Hardy Algebras, W*-Correspondences and Interpolation Theory

Given a von Neumann algebra $M$ and a $W^{\ast}$-correspondence $E$ over $M$, we construct an algebra $H^{\infty}(E)$ that we call the Hardy algebra of $E$. When $M=\mathbb{C}=E$, then $H^{\infty}(E)$ is the classical Hardy space $H^{\infty}(\mathbb{T})$ of bounded analytic functions on the unit disc.
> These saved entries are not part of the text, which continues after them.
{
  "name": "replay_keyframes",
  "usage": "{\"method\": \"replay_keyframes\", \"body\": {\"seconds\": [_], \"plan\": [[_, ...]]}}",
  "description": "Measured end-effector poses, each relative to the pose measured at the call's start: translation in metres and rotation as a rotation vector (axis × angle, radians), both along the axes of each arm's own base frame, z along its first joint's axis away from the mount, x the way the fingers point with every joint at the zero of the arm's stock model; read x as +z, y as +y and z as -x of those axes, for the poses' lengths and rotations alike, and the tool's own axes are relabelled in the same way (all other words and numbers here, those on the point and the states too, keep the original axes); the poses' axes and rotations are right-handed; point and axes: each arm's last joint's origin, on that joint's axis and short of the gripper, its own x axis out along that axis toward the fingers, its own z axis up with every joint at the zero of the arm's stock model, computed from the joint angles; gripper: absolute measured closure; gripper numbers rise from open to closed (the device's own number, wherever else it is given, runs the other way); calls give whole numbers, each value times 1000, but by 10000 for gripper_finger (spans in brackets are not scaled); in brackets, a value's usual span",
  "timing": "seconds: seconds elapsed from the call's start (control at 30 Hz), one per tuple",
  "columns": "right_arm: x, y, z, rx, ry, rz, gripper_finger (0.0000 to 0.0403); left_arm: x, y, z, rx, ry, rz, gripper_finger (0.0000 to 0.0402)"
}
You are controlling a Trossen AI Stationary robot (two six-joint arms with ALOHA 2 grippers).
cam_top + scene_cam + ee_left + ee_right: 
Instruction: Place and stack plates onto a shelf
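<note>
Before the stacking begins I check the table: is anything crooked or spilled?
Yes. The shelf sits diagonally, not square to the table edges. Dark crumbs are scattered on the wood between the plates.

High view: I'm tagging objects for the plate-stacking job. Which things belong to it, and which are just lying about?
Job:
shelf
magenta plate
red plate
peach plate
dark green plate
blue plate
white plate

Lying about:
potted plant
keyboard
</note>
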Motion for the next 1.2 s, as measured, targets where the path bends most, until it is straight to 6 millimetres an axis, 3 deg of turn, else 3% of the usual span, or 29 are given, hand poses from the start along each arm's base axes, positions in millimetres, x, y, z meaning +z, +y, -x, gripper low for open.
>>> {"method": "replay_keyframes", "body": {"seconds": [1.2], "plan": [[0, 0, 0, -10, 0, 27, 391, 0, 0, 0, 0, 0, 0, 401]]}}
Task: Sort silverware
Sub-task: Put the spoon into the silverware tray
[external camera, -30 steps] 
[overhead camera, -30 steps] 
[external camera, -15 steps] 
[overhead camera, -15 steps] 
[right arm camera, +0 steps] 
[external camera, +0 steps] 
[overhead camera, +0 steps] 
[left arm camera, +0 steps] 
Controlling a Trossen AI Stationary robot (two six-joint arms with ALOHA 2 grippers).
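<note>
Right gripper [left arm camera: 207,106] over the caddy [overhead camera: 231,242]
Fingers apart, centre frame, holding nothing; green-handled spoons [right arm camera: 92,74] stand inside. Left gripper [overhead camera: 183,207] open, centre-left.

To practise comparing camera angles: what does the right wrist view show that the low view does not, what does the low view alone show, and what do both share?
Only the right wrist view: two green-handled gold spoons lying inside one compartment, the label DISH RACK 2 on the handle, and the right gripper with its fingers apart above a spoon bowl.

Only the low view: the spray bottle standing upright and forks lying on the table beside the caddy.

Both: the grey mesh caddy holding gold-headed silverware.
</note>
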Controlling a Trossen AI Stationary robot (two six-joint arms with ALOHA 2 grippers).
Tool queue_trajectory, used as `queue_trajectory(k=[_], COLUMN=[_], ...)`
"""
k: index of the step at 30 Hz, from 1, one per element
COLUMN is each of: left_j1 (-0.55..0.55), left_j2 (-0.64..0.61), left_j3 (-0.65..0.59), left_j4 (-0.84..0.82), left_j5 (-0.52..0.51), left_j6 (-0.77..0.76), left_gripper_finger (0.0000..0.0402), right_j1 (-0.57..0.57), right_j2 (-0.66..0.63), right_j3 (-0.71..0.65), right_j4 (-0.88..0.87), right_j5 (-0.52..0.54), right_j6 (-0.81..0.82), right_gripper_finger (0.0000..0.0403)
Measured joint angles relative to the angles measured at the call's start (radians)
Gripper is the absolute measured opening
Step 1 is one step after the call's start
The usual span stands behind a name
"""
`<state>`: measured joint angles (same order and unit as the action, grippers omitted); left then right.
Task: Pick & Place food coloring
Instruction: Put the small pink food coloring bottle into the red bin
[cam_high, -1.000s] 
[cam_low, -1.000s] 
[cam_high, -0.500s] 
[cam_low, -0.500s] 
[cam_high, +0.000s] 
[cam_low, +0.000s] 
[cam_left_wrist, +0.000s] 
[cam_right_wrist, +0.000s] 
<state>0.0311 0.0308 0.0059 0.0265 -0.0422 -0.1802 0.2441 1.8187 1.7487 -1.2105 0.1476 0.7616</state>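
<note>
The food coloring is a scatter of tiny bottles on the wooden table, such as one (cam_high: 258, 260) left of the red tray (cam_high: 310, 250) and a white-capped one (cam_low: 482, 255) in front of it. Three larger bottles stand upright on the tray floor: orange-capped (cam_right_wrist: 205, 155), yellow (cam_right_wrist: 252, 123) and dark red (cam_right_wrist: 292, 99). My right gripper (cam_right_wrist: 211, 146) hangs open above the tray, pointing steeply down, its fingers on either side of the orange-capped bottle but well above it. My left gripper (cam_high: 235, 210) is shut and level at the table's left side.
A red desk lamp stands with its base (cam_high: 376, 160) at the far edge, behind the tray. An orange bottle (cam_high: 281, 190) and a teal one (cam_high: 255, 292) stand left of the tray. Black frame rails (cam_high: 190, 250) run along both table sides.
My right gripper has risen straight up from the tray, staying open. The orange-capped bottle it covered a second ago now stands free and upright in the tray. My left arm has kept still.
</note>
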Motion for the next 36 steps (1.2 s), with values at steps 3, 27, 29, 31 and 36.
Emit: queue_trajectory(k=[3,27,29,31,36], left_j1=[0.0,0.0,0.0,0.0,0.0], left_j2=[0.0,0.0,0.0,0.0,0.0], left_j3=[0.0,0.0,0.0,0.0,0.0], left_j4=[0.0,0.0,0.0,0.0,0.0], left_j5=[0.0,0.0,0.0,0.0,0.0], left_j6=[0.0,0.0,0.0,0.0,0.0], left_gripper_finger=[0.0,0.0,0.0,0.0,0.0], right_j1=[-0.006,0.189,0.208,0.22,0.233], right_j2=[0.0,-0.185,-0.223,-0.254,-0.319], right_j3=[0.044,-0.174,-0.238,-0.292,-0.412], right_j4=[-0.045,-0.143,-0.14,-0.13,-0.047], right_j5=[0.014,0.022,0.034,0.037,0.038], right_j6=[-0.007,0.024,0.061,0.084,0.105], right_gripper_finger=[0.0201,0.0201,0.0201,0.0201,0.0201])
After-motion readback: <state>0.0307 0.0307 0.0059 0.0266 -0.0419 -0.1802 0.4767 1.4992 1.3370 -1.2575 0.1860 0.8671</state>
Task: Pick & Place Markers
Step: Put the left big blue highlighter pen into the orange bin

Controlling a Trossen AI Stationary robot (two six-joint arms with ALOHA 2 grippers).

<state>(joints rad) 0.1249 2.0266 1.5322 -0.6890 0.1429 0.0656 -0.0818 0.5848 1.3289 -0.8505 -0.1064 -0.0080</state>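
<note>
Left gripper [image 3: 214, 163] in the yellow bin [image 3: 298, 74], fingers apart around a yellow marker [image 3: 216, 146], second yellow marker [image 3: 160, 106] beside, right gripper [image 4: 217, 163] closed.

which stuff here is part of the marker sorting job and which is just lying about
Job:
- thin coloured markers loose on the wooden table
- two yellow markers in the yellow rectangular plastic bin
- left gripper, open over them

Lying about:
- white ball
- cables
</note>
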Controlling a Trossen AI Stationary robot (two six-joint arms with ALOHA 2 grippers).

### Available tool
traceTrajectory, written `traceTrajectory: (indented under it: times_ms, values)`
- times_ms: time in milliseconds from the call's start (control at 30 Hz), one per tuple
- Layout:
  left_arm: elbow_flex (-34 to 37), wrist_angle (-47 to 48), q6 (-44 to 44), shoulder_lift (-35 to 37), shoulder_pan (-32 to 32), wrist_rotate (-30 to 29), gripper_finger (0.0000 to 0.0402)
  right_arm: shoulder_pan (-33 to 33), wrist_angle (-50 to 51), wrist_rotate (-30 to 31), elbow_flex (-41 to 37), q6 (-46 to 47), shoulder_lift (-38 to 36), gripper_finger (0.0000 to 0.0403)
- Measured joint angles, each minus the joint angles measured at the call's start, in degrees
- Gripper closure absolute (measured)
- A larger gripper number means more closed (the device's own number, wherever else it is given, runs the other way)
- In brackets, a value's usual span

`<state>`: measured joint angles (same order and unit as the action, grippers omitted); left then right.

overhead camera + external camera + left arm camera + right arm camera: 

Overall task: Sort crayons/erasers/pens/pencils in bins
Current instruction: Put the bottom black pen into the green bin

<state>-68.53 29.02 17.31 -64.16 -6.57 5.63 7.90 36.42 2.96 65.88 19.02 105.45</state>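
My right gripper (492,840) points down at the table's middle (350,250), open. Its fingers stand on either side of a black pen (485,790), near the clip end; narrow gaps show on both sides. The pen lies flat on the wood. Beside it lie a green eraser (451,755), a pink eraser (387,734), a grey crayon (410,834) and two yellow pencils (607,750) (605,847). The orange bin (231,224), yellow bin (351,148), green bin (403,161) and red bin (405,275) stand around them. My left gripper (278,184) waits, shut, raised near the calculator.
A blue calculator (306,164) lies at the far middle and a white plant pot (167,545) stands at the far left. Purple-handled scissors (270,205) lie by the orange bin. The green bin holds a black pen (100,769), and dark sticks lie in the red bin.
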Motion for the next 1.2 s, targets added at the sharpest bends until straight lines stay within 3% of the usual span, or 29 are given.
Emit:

We show that given any faithful normal representation $\sigma$ of $M$ on a Hilbert space $H$ there is a natural correspondence $E^{\sigma}$ over the commutant $\sigma(M)^{\prime}$, called the $\sigma$-dual of $E$, and that $H^{\infty}(E)$ can be realized in terms of ($B(H)$-valued) functions on the open unit ball $\mathbb{D}((E^{\sigma})^{\ast})$ in the space of adjoints of elements in $E^{\sigma}$. We prove analogues of the Nevanlinna-Pick theorem in this setting and discover other aspects of the value ``distribution theory'' for elements in $H^{\infty}(E)$. We also analyze the ``boundary behavior'' of elements in $H^{\infty}(E)$ and obtain generalizations of the Sz.-Nagy--Foia\c {s} functional calculus. The correspondence $E^{\sigma}$ has a dual that is naturally isomorphic to $E$ and the commutants of certain, so-called induced representations of $H^{\infty}(E)$ can be viewed as induced representations of $H^{\infty}(E^{\sigma})$. For these induced representations a double commutant theorem is proved.